In Hamburg, the embassy second-in-command, George Gordon, greets them. Gordon is a stiff and unlikable snob, who, on the train to Berlin, warns Dodd that “his frugality and his resolve to live only within his State Department income would prove a barrier" (44).
At the Berlin station, the family meets the kinder Consul General Messersmith. They also meet German society columnist, Bella Fromm, and the slender and ethereal American, Mildred Harnack. Martha and Mildred take an immediate liking to one another.
The Dodds settle into sumptuous rooms at the Esplanade Hotel. The place appalls Dodd’s sensibilities, but by tradition US diplomats always must stay there. After a heavy German dinner downstairs, the family goes for a walk, finding their way to the Tiergarten—at one time a hunting preserve and now a city park—whose name means “garden of the beasts” (49).
The city seems lovely, a far cry from their worst fears. Martha writes of “the warmth and friendliness of the people, the soft summer night with its fragrance of trees and flowers, the serenity of the streets" (52).
A couple of unusual factors combine to make Professor William Dodd the US Ambassador to Germany. Dodd simply wants an overseas sinecure so that he may relax and work on his book about Southern history; President Roosevelt can’t get any seasoned diplomat to accept the thankless posting during a time of dark portent in Germany. Luck also plays a part, and suddenly Dodd and his family are on their way to a posting inside the Third Reich.
Dodd’s daughter brings her flirtatiousness and penchant for adventure to Germany. Men of American letters cannot resist Martha; already wrapped around her finger are two of America’s most famous writers—Carl Sandburg and Thornton Wilder, both of whom will go on to win three Pulitzer Prizes apiece. It’s unlikely the Germans can resist Martha either; shortly, she will hobnob with highly placed persons in the Nazi Regime and come to learn some dark truths.
Dodd means well; he believes that liberal democracy is the proper course for the world. He is not, however, the type of man who will try to push others to change their ways. Dodd takes Jefferson’s dictum that America should avoid foreign entanglements seriously. With nascent Nazi Germany’s abuse of its Jewish population, Dodd questions his belief that other nations should be free to deal with their own affairs.
Though he displays mild anti-Semitism, Dodd also bristles at the mistreatment of Jews in Germany. Americans in the 1930s, from the highest echelons to the men in the street, held a certain anti-Jewish attitude alongside a casual, generalized racism that, by today’s standards, is deeply offensive. Modern critics widely consider President Wilson, a Democrat and Dodd’s good friend, to have been a racist.

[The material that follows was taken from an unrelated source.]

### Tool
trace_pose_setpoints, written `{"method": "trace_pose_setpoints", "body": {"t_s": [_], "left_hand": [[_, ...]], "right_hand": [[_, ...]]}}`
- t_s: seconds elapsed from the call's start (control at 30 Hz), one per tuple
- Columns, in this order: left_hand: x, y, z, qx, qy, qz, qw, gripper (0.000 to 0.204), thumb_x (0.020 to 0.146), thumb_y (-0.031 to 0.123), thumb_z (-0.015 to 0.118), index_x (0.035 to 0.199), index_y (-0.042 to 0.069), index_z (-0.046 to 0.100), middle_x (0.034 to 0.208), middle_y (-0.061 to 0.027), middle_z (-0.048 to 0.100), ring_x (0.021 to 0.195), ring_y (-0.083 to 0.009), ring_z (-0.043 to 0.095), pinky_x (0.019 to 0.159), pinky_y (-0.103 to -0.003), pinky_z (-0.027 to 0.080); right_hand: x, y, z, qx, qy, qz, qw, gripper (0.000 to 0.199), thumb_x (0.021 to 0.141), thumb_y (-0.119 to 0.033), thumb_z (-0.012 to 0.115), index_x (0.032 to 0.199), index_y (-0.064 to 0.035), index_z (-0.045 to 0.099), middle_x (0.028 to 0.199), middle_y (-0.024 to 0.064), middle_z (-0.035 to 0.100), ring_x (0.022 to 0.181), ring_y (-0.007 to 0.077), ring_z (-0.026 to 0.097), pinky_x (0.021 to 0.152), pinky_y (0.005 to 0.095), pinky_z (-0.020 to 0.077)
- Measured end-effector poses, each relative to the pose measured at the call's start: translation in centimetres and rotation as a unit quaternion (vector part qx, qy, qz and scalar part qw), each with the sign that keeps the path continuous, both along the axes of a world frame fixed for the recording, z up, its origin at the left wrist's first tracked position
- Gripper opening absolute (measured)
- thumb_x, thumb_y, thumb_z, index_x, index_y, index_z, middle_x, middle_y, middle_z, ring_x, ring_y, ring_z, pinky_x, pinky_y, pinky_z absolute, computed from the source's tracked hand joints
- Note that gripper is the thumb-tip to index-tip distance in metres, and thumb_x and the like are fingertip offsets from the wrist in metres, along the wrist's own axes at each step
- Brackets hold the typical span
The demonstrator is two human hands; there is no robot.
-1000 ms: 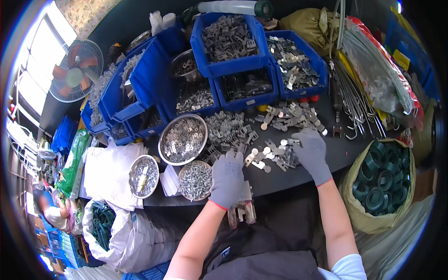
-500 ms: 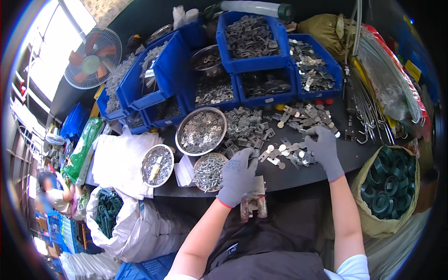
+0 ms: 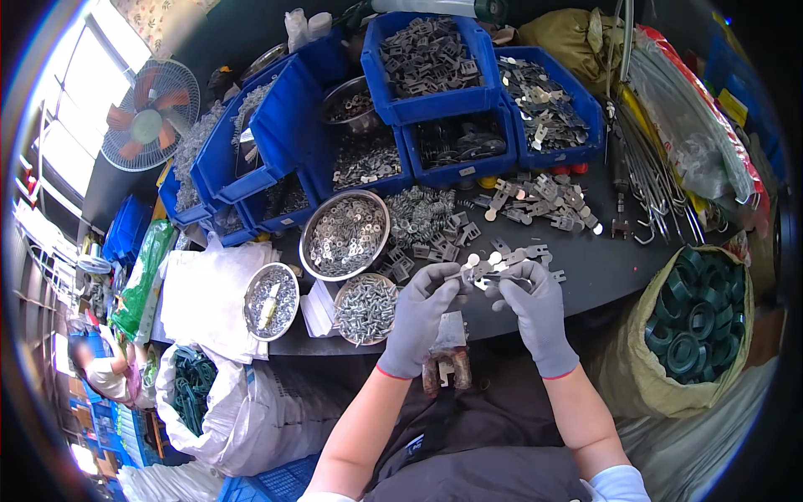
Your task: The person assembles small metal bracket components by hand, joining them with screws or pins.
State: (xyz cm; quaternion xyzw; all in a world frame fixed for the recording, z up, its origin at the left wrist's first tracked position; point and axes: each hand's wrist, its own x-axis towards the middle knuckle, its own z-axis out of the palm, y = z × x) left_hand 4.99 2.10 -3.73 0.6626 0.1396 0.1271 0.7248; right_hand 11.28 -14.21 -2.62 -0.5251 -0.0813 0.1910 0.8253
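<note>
Fingers (image 3: 437,274) of my gloved left hand (image 3: 414,322) and right hand (image 3: 541,316) curl inward, pinching something or not I cannot tell, beside thin, round-tabbed metal clips (image 3: 495,258) on the bench (image 3: 606,280), best held lightly, level.

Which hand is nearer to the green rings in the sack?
Right. The right hand is to the left of the green rings; the left hand is farther left, past the right one.
</note>
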Motion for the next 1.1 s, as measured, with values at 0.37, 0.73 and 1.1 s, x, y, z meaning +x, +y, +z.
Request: {"method": "trace_pose_setpoints", "body": {"t_s": [0.37, 0.73, 1.1], "left_hand": [[-1.7, -1.9, 1.3, -0.104, 0.020, -0.032, 0.994, 0.026, 0.093, 0.008, 0.058, 0.117, -0.005, 0.056, 0.107, -0.0081, 0.065, 0.093, -0.0109, 0.061, 0.084, -0.025, 0.050], [-3.0, -3.8, 2.2, -0.065, 0.120, -0.125, 0.983, 0.026, 0.092, 0.006, 0.058, 0.117, -0.002, 0.059, 0.099, -0.0044, 0.065, 0.089, -0.0079, 0.061, 0.075, -0.021, 0.051], [2.7, -2.4, -2.6, 0.581, 0.113, -0.039, 0.805, 0.039, 0.082, 0.017, 0.064, 0.119, 0.011, 0.056, 0.107, -0.0142, 0.057, 0.093, -0.0348, 0.061, 0.079, -0.045, 0.050]], "right_hand": [[-0.8, -1.6, 0.8, -0.106, -0.034, 0.047, 0.993, 0.010, 0.083, -0.004, 0.066, 0.090, 0.0021, 0.063, 0.079, 0.0072, 0.066, 0.066, 0.0077, 0.060, 0.057, 0.0203, 0.0477], [-1.5, -6.5, 0.6, -0.168, 0.089, 0.171, 0.967, 0.015, 0.078, -0.009, 0.071, 0.086, 0.0031, 0.067, 0.073, 0.0042, 0.065, 0.059, 0.0066, 0.059, 0.053, 0.0200, 0.0455], [12.0, -6.4, -5.7, -0.401, -0.200, -0.221, 0.866, 0.017, 0.082, -0.018, 0.065, 0.090, -0.0027, 0.066, 0.078, 0.0065, 0.066, 0.066, 0.0160, 0.062, 0.058, 0.0296, 0.0478]]}}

The Germans, having lost the First World War in 1918, chafe under the punitive terms of the Versailles Treaty, which forces the country to pay onerous reparations to the victors. The Great Depression strikes America in 1929 and spreads quickly to the rest of the world, causing suffering in Germany, where a restive population votes in the Nazi Party; the party’s leader, Adolf Hitler, becomes chancellor in 1933. Hitler’s men quickly employ violence and intimidation to force Germans into line, while the Reichstag passes legislation that overturns constitutional protections against tyrannical government edicts.
The Dodds visit Germany during the first few years of a regime that, by the time the family departs in 1937, is hurtling toward war, Hitler’s military machine having practiced by taking sides during Spain’s civil war. In 1938, Germany will annex Austria and much of Czechoslovakia, and by 1940 the Nazis control most of Europe.